ACTIVITY -
The lines below starting at the line containing "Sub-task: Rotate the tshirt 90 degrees" and ending at the line containing "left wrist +" are to be repeated exactly, with both ends kept and nothing else added.

DATA SHOWN -
== Segment start ==

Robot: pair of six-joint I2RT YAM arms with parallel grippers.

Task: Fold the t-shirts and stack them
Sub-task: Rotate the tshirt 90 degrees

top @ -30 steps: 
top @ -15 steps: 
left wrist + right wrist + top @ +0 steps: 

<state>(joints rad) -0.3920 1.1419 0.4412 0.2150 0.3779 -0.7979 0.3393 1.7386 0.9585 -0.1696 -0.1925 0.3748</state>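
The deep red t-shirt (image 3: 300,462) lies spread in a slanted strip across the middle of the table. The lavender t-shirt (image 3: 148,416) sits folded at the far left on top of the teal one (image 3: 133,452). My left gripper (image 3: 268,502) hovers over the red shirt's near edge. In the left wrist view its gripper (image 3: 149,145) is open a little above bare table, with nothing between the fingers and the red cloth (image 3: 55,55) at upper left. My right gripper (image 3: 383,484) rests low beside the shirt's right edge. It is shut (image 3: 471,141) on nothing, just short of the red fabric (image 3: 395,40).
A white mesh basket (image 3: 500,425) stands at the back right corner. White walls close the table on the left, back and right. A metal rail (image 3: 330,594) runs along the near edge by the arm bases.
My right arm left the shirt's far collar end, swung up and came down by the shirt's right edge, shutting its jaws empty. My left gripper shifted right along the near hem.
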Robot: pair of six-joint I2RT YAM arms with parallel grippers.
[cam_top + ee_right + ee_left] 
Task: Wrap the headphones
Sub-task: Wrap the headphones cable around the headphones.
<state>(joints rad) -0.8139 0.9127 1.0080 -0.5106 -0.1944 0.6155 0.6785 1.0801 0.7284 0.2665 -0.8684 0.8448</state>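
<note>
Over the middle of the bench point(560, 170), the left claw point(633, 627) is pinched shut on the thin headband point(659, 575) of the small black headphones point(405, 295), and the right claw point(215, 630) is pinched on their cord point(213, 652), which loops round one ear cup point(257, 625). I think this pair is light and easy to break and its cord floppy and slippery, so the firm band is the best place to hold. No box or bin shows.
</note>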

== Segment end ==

SOLUTION -
Sub-task: Rotate the tshirt 90 degrees

top @ -30 steps: 
top @ -15 steps: 
left wrist + right wrist + top @ +0 steps: 

There is no more output for this exercise.